Wednesday, March 28, 2012

#387: Roxy Music's Country Life


Roxy Music's fourth finds the band having more or less fully grown into their post-Eno sound. Bryan Ferry's vibrato affectations are mostly under check, Phil Manzanera's guitar leads come to the fore, along with several songwriting contributions, and John Gustafson's funky basslines capably buoy this adventurous set. The record is bookended by two of Roxy's best: "The Thrill of It All" is sophisticated, expansive, densely layered rock and roll, while the slide guitar, rock solid bass and wailing sax solo on closer "Prairie Rose" evoke a wild night in a Texas roadhouse (not inappropriately; the song was inspired by Lone Star girl Jerry Hall). In-between, various textures are explored... "Three and Nine" grooves along leisurely, while the New Romanticism that would come to characterize Duran Duran a decade later is predicted on "Out of the Blue." "If It Takes All Night" takes us back to that honky tonk, and a distinctly Weill-esque Germanic chaos presides over "Bitter Sweet." What stands out on Country Life more than any given number, though, is the musicianship of the players and the chemistry between them. This is perhaps most evident on penultimate tracks "Casanova," an experiment in funk cacophony balanced precariously on a keyboard riff that would do Stevie Wonder proud, and the piano and string driven "A Really Good Time," which burns with an intensity as restrained as the previous track's is raucous.

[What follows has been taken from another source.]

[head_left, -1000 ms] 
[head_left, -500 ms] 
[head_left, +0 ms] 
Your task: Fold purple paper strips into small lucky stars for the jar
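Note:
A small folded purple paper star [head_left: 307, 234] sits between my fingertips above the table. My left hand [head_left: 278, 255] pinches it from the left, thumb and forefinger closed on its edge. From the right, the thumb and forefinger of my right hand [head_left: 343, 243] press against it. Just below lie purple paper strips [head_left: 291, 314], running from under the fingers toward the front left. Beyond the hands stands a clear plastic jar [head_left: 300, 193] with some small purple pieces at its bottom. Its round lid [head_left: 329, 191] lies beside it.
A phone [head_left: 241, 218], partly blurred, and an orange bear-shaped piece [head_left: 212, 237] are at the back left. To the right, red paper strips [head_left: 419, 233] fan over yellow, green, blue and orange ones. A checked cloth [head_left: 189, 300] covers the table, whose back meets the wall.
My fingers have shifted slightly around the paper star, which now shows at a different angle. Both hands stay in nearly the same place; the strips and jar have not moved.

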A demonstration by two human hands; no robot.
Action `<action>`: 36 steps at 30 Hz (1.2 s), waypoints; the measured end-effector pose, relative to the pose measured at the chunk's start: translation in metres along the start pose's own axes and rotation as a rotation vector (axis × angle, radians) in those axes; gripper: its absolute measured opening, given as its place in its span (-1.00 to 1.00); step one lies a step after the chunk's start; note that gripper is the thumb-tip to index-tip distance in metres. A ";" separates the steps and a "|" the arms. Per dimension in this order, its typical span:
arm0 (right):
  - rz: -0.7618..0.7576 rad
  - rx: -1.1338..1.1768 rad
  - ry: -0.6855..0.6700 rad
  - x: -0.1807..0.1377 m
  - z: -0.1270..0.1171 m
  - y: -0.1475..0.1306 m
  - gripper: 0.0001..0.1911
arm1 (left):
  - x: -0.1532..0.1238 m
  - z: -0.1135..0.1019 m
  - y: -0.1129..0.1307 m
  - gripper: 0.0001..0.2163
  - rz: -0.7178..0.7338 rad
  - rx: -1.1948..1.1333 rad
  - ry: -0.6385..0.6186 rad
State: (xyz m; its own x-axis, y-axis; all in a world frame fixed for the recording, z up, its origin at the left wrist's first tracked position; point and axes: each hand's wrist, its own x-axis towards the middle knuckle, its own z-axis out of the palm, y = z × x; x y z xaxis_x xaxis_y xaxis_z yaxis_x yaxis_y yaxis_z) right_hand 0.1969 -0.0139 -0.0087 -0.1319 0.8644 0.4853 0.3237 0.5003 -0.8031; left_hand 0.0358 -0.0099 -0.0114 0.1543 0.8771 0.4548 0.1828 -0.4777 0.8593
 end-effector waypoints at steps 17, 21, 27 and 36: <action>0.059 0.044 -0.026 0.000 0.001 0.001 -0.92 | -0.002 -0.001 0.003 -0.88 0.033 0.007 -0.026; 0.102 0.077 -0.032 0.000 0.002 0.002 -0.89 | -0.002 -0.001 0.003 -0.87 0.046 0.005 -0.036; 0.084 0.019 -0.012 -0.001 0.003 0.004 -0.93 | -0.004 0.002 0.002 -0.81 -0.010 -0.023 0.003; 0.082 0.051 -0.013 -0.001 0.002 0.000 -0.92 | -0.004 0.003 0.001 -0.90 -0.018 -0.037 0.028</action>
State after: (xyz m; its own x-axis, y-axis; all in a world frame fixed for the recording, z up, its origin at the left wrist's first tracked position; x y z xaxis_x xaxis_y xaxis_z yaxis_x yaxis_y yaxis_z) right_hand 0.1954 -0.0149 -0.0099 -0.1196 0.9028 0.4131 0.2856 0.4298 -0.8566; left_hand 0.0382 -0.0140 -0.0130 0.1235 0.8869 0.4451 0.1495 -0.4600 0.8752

And hey, that cover artwork ain't nothin' to sneeze at, either...

Some other thoughts:

#388, The Beatles' A Hard Day's Night: The soundtrack to their 1964 Mockumentary of the same name (which is probably responsible for the existence of the Monkees), A Hard Day's Night spent 14 weeks at the top of the Billboard chart. Interesting fact: The title comes from one of Ringo's off-handed malapropisms.

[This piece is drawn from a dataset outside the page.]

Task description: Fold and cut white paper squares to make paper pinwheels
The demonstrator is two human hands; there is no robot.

#386, Wu-Tang Clan's Enter the Wu-Tang: 36 Chambers: I want to like this one more than I do, but where hip hop is concerned, I probably just tend to lean toward more sample heavy production and a single, charismatic MC. That said, each of the Wu crew brings his own talents, and Ol' Dirty Bastard is always fun to listen to, for his sheer weirdness, if nothing else.